The listing process includes procedures for individuals, organizations or the California Department of Fish and Wildlife. Petitions can be submitted to the Department for a species, subspecies, or variety of any plant or animal to add, delete, or note a change in status on the list of endangered or threatened species. The petitions will be handled by the Habitat Conservation Planning Branch. The process includes reviewing a region where the species is in habitation, conducting a visit to where the species is, and presenting a report. After 90 days of the petition, the Habitat Conservation Planning Branch sends the report to the director for approval. If the petition is approved the species becomes a candidate species.

As of 2014 it was very difficult to convince the CESA to list a plant as an endangered species: the agency had listed no plants at all since 2007, and had only listed six since 2000. The successful listing of the Livermore tarplant in 2014 was hoped by supporters to serve as a template for listing more endangered plants under the act.

At the state level, as of April 2023 CESA lists 54 animals as Endangered and another 43 as Threatened, together with 89 federally listed Endangered animals and 46 federally listed Threatened animals. As of the same date, there are 137 state-listed Endangered plants and 21 state-listed Threatened plants, in addition to 131 federally listed Endangered Species and 51 federally listed Threatened plants.

==Comparison to similar laws==

California's endangered species act is considered superior to similar acts enacted in other states due to its comprehensive design, its involvement in the pursuit of prevention, and for its cooperative relationships with programs such as Natural Community Conservation Planning (NCCP).

It is also considered to be significantly more effective than the federal Endangered Species Act because of its protection of plants on private property: the federal act solely protects plants present on federal property.

==Litigation==

In 2018, public interest groups petitioned to list four species of bumblebee as endangered in California, and this was initially approved; however, in 2019 this decision was challenged by a petition filed in trial court, and the trial court granted the petition, agreeing with the plaintiffs that the law did not grant authority to list insects as endangered.
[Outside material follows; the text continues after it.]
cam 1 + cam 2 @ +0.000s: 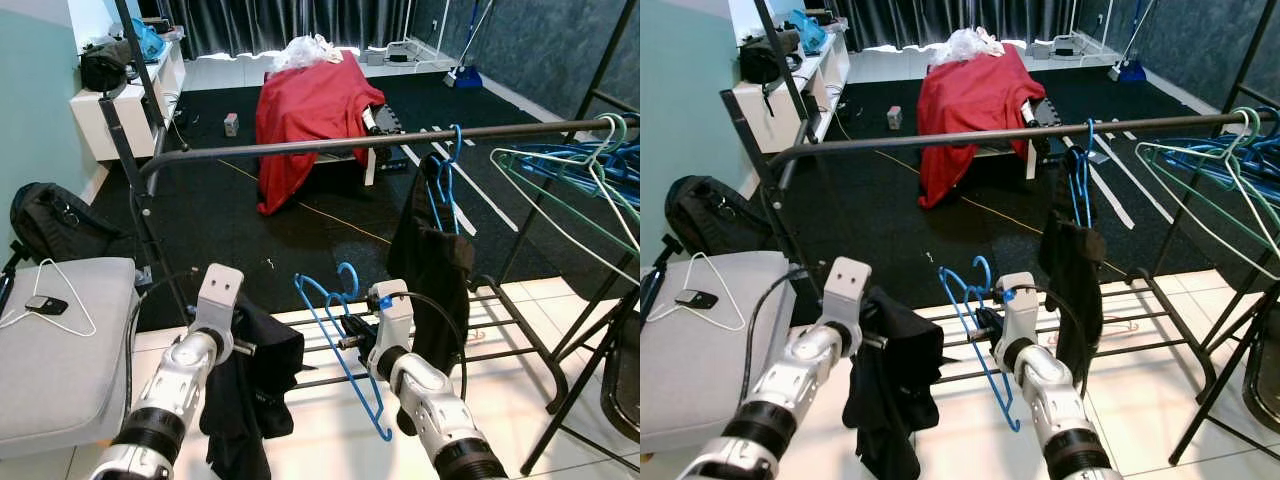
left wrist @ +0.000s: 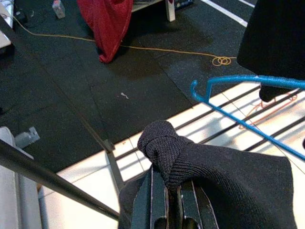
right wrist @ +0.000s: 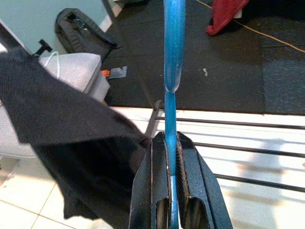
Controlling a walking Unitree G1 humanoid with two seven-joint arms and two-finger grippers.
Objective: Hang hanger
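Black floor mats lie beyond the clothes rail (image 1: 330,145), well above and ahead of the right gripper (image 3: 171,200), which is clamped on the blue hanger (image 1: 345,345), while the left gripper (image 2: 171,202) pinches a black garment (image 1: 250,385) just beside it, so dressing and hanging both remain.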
This decision was then appealed, and the California Court of Appeal in May of 2022 upheld that bumblebees (and all other invertebrates) are protected under the CESA, because (1) the statute has since 1984 explicitly listed invertebrates under the law's definition of fish ("a wild fish, mollusk, crustacean, invertebrate, amphibian, or part, spawn, or ovum of any of those animals"), and the legal definition overrides any other definition, even for a common colloquial term like "fish", and (2) the Act originally included one terrestrial invertebrate, and therefore it was demonstrably intentional that terrestrial invertebrates (including bees) are meant to be granted protection; the trial court's decision was therefore summarily reversed. In September of 2022, California’s Supreme Court denied review of a further petition filed to appeal the Court of Appeal's May decision; the Supreme Court’s decision not to review the petition for appeal allows the Court of Appeal’s earlier ruling to stand.

== Protected species ==
For a complete list of the threatened or endangered animals (as of 2025) see the Threatened or Endangered Animal Species List provided by the CDFW. To see threatened or endangered plants see the Threatened or Endangered Plant Species List. To see what species have been granted fully protected status, meaning they cannot be possessed under any circumstance unless the very rare exception is made by the CDFW for a specimen's relocation or study, see the Fully Protected Animals List.

== Public involvement ==
For those wanting to help in the efforts of these conservation efforts, the CDFW provides a collection of Volunteer Opportunities open to the general public to take part in, in the effort of drawing connections between communities and their surrounding natural environment. Such volunteer work opportunities appeal to the range of conservation efforts, research, or educating others.